» Your objective: Output the whole listing below. Keep it exact.

» Records for the exercise:
==========
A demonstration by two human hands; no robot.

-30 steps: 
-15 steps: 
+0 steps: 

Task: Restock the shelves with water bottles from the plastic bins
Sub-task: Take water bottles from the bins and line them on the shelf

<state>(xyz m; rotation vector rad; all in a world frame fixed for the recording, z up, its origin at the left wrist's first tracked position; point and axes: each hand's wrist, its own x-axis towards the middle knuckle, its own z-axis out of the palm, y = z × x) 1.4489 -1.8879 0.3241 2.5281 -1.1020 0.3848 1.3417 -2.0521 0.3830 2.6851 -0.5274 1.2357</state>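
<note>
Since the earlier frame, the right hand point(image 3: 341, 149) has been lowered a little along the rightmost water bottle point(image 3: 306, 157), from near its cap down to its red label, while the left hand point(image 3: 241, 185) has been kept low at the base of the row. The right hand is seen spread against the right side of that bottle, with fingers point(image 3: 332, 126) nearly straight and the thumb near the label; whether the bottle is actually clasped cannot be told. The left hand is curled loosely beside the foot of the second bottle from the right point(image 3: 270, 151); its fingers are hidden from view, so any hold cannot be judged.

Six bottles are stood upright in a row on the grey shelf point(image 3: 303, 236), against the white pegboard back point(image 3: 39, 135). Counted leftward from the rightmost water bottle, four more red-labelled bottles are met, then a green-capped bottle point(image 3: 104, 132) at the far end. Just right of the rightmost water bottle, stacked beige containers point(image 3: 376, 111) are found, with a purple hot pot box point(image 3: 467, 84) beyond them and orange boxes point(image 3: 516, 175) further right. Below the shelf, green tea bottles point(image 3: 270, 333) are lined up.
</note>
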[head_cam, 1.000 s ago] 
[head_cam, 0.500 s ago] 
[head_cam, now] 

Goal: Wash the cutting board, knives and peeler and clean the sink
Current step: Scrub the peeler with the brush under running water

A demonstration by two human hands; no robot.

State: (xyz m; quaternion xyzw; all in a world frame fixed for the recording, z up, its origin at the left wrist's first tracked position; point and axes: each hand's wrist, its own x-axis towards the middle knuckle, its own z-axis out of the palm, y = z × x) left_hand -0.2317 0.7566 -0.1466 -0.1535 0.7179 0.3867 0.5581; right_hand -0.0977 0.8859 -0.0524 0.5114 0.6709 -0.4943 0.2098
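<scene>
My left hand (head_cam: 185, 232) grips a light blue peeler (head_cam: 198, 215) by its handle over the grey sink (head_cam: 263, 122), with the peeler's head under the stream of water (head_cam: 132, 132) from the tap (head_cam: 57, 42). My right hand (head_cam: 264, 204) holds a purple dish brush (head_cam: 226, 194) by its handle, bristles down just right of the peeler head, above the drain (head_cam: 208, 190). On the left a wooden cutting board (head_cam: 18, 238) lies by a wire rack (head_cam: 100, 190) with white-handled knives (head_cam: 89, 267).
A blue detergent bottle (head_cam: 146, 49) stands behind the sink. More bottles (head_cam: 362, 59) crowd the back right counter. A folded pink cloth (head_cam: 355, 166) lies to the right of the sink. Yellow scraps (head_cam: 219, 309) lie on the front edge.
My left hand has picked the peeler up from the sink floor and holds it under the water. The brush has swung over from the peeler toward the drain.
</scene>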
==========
» Solution to the problem:
A demonstration by two human hands; no robot.

-30 steps: 
-15 steps: 
+0 steps: 

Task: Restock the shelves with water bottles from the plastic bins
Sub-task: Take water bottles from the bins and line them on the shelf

<state>(xyz m; rotation vector rad; all in a world frame fixed for the recording, z up, its origin at the left wrist's first tracked position; point and axes: each hand's wrist, its own x-axis towards the middle knuckle, its own z-axis out of the palm, y = z × x) 1.4489 -1.8879 0.3241 2.5281 -1.1020 0.3848 1.3417 -2.0521 0.3830 2.6851 -0.5274 1.2357</state>
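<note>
Since the earlier frame, the right hand point(image 3: 341, 149) has been lowered a little along the rightmost water bottle point(image 3: 306, 157), from near its cap down to its red label, while the left hand point(image 3: 241, 185) has been kept low at the base of the row. The right hand is seen spread against the right side of that bottle, with fingers point(image 3: 332, 126) nearly straight and the thumb near the label; whether the bottle is actually clasped cannot be told. The left hand is curled loosely beside the foot of the second bottle from the right point(image 3: 270, 151); its fingers are hidden from view, so any hold cannot be judged.

Six bottles are stood upright in a row on the grey shelf point(image 3: 303, 236), against the white pegboard back point(image 3: 39, 135). Counted leftward from the rightmost water bottle, four more red-labelled bottles are met, then a green-capped bottle point(image 3: 104, 132) at the far end. Just right of the rightmost water bottle, stacked beige containers point(image 3: 376, 111) are found, with a purple hot pot box point(image 3: 467, 84) beyond them and orange boxes point(image 3: 516, 175) further right. Below the shelf, green tea bottles point(image 3: 270, 333) are lined up.
</note>
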[head_cam, 1.000 s ago] 
[head_cam, 0.500 s ago] 
[head_cam, now] 

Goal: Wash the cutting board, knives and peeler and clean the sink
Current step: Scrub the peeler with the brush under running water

A demonstration by two human hands; no robot.

State: (xyz m; quaternion xyzw; all in a world frame fixed for the recording, z up, its origin at the left wrist's first tracked position; point and axes: each hand's wrist, its own x-axis towards the middle knuckle, its own z-axis out of the palm, y = z × x) left_hand -0.2317 0.7566 -0.1466 -0.1535 0.7179 0.3867 0.5581; right_hand -0.0977 0.8859 -0.0524 0.5114 0.6709 -0.4943 0.2098
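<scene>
My left hand (head_cam: 185, 232) grips a light blue peeler (head_cam: 198, 215) by its handle over the grey sink (head_cam: 263, 122), with the peeler's head under the stream of water (head_cam: 132, 132) from the tap (head_cam: 57, 42). My right hand (head_cam: 264, 204) holds a purple dish brush (head_cam: 226, 194) by its handle, bristles down just right of the peeler head, above the drain (head_cam: 208, 190). On the left a wooden cutting board (head_cam: 18, 238) lies by a wire rack (head_cam: 100, 190) with white-handled knives (head_cam: 89, 267).
A blue detergent bottle (head_cam: 146, 49) stands behind the sink. More bottles (head_cam: 362, 59) crowd the back right counter. A folded pink cloth (head_cam: 355, 166) lies to the right of the sink. Yellow scraps (head_cam: 219, 309) lie on the front edge.
My left hand has picked the peeler up from the sink floor and holds it under the water. The brush has swung over from the peeler toward the drain.
</scene>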

Nothing else is needed to complete the exercise.